Companies like McDonald's have recognized this leadership development potential, creating formal programs like "Management Development System" that explicitly frame store management as preparation for broader business leadership.

Conclusion: The Enduring Value of Humble Beginnings

As business environments grow increasingly complex and credentials more rarefied, the simple lessons learned behind a fast-food counter remain surprisingly relevant. The ability to work hard without complaint, to treat every customer with respect regardless of status, and to maintain quality under pressure are fundamentals of good business that no executive education program can fully replicate.

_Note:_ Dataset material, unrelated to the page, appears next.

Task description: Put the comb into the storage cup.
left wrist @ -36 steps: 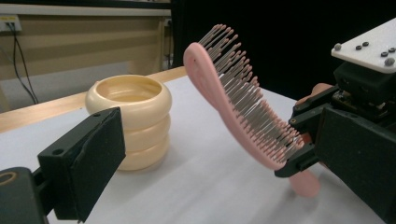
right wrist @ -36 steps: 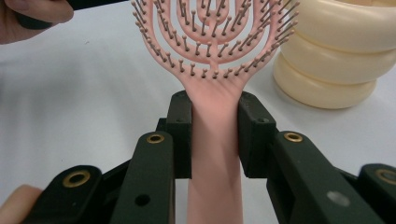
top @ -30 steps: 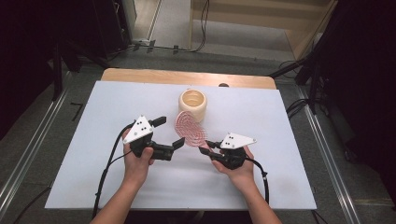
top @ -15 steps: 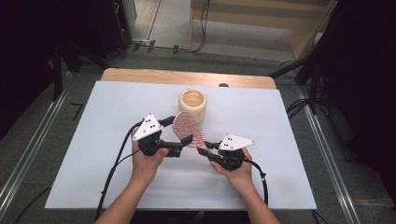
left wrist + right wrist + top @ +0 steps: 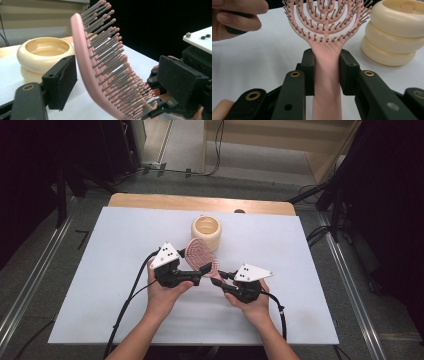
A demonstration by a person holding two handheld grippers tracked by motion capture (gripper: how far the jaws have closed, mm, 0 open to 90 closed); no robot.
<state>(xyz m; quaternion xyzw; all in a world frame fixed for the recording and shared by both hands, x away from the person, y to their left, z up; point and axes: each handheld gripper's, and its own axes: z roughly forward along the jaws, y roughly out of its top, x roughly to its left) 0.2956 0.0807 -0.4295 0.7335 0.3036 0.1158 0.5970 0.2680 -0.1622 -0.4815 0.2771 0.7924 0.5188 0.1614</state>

Perhaps that explains why so many successful leaders still proudly reference their time flipping burgers or making sandwiches. These experiences represent more than just youthful employment—they're formative chapters in leadership development stories.

As Tracy Glynn reflected while dining out with her children and observing a particularly attentive server: "Sometimes I really miss that." The connection between those early service jobs and executive success isn't just about the skills developed but about the fundamental human interactions that form the foundation of all business.

In an age of remote work, artificial intelligence, and increasingly specialized business education, perhaps we should pay more attention to the leadership lessons being learned daily by the teenager taking your order at the drive-through window. They might just be tomorrow's CEO in training.